• What this task involves:
Return the listing that follows, word for word.

# # # # #

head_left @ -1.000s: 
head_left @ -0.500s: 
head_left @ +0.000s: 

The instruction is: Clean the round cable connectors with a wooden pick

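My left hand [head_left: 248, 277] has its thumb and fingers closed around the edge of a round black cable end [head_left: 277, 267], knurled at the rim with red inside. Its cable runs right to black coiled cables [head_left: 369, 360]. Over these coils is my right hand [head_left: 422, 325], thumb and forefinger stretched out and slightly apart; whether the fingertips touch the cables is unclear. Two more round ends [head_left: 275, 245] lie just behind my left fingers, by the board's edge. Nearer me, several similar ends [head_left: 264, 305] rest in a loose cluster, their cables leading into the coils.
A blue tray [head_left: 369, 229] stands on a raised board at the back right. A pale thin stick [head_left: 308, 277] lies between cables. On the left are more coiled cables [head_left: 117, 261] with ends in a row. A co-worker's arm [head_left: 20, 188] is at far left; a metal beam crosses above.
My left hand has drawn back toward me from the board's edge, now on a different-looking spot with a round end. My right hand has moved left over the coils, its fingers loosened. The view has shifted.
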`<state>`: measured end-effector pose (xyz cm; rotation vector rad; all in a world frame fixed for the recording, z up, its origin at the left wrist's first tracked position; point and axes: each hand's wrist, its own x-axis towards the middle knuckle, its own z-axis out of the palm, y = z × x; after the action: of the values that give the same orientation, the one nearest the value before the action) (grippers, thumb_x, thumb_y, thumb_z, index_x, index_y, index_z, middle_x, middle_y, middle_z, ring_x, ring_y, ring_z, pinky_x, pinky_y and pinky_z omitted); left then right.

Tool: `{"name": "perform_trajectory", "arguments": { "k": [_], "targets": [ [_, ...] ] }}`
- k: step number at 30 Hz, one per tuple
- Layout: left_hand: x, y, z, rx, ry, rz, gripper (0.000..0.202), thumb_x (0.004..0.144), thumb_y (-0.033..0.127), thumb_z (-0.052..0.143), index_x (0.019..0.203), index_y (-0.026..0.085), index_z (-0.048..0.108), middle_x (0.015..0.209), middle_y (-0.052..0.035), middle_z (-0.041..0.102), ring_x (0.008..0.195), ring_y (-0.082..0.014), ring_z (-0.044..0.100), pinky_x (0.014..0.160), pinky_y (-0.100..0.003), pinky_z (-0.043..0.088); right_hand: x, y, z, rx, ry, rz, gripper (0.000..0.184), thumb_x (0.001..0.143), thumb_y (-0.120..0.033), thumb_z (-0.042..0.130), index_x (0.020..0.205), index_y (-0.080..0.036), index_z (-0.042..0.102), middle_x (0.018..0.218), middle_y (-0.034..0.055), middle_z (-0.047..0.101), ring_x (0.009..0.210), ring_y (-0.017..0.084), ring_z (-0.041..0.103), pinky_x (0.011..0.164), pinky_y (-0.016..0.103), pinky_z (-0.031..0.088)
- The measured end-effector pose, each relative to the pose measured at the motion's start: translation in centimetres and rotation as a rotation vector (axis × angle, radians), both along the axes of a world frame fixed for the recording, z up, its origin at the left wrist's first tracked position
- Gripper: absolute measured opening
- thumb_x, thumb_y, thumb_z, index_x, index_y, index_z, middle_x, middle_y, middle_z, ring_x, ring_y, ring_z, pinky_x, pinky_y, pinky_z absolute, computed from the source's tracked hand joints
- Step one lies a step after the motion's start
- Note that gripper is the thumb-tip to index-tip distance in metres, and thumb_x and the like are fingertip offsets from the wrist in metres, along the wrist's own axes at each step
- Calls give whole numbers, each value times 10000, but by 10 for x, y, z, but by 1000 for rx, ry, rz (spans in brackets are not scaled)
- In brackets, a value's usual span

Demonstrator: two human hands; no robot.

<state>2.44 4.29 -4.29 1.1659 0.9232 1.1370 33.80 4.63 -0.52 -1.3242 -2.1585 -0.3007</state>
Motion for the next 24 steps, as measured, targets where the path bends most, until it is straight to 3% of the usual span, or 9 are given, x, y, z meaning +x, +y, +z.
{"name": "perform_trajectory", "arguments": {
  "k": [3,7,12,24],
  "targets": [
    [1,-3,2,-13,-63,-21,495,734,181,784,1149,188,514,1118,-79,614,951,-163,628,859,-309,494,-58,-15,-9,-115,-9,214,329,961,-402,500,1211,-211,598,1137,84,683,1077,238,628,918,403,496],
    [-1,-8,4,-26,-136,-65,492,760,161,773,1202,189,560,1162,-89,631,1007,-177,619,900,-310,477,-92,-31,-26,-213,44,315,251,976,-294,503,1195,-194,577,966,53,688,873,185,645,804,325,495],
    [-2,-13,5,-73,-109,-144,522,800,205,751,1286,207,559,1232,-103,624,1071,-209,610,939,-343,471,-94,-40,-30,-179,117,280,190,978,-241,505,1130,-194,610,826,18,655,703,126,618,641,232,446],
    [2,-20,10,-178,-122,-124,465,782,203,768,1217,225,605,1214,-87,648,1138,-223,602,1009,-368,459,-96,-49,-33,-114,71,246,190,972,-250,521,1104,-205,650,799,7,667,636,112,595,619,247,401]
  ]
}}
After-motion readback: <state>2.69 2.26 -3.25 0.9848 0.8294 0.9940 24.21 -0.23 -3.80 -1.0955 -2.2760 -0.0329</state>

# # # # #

• Completed exercise:
head_left @ -1.000s: 
head_left @ -0.500s: 
head_left @ +0.000s: 

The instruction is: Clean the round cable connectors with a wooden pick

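My left hand [head_left: 248, 277] has its thumb and fingers closed around the edge of a round black cable end [head_left: 277, 267], knurled at the rim with red inside. Its cable runs right to black coiled cables [head_left: 369, 360]. Over these coils is my right hand [head_left: 422, 325], thumb and forefinger stretched out and slightly apart; whether the fingertips touch the cables is unclear. Two more round ends [head_left: 275, 245] lie just behind my left fingers, by the board's edge. Nearer me, several similar ends [head_left: 264, 305] rest in a loose cluster, their cables leading into the coils.
A blue tray [head_left: 369, 229] stands on a raised board at the back right. A pale thin stick [head_left: 308, 277] lies between cables. On the left are more coiled cables [head_left: 117, 261] with ends in a row. A co-worker's arm [head_left: 20, 188] is at far left; a metal beam crosses above.
My left hand has drawn back toward me from the board's edge, now on a different-looking spot with a round end. My right hand has moved left over the coils, its fingers loosened. The view has shifted.
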`<state>`: measured end-effector pose (xyz cm; rotation vector rad; all in a world frame fixed for the recording, z up, its origin at the left wrist's first tracked position; point and axes: each hand's wrist, its own x-axis towards the middle knuckle, its own z-axis out of the palm, y = z × x; after the action: of the values that give the same orientation, the one nearest the value before the action) (grippers, thumb_x, thumb_y, thumb_z, index_x, index_y, index_z, middle_x, middle_y, middle_z, ring_x, ring_y, ring_z, pinky_x, pinky_y and pinky_z omitted); left then right.

Tool: `{"name": "perform_trajectory", "arguments": { "k": [_], "targets": [ [_, ...] ] }}`
- k: step number at 30 Hz, one per tuple
- Layout: left_hand: x, y, z, rx, ry, rz, gripper (0.000..0.202), thumb_x (0.004..0.144), thumb_y (-0.033..0.127), thumb_z (-0.052..0.143), index_x (0.019..0.203), index_y (-0.026..0.085), index_z (-0.048..0.108), middle_x (0.015..0.209), middle_y (-0.052..0.035), middle_z (-0.041..0.102), ring_x (0.008..0.195), ring_y (-0.082..0.014), ring_z (-0.044..0.100), pinky_x (0.014..0.160), pinky_y (-0.100..0.003), pinky_z (-0.043..0.088); right_hand: x, y, z, rx, ry, rz, gripper (0.000..0.184), thumb_x (0.001..0.143), thumb_y (-0.120..0.033), thumb_z (-0.042..0.130), index_x (0.020..0.205), index_y (-0.080..0.036), index_z (-0.042..0.102), middle_x (0.018..0.218), middle_y (-0.034..0.055), middle_z (-0.047..0.101), ring_x (0.009..0.210), ring_y (-0.017..0.084), ring_z (-0.041..0.103), pinky_x (0.011..0.164), pinky_y (-0.016..0.103), pinky_z (-0.031..0.088)
- The measured end-effector pose, each relative to the pose measured at the motion's start: translation in centimetres and rotation as a rotation vector (axis × angle, radians), both along the axes of a world frame fixed for the recording, z up, its origin at the left wrist's first tracked position
- Gripper: absolute measured opening
- thumb_x, thumb_y, thumb_z, index_x, index_y, index_z, middle_x, middle_y, middle_z, ring_x, ring_y, ring_z, pinky_x, pinky_y, pinky_z absolute, computed from the source's tracked hand joints
- Step one lies a step after the motion's start
- Note that gripper is the thumb-tip to index-tip distance in metres, and thumb_x and the like are fingertip offsets from the wrist in metres, along the wrist's own axes at each step
- Calls give whole numbers, each value times 10000, but by 10 for x, y, z, but by 1000 for rx, ry, rz (spans in brackets are not scaled)
- In brackets, a value's usual span

Demonstrator: two human hands; no robot.

<state>2.44 4.29 -4.29 1.1659 0.9232 1.1370 33.80 4.63 -0.52 -1.3242 -2.1585 -0.3007</state>
Motion for the next 24 steps, as measured, targets where the path bends most, until it is straight to 3% of the usual span, or 9 are given, x, y, z meaning +x, +y, +z.
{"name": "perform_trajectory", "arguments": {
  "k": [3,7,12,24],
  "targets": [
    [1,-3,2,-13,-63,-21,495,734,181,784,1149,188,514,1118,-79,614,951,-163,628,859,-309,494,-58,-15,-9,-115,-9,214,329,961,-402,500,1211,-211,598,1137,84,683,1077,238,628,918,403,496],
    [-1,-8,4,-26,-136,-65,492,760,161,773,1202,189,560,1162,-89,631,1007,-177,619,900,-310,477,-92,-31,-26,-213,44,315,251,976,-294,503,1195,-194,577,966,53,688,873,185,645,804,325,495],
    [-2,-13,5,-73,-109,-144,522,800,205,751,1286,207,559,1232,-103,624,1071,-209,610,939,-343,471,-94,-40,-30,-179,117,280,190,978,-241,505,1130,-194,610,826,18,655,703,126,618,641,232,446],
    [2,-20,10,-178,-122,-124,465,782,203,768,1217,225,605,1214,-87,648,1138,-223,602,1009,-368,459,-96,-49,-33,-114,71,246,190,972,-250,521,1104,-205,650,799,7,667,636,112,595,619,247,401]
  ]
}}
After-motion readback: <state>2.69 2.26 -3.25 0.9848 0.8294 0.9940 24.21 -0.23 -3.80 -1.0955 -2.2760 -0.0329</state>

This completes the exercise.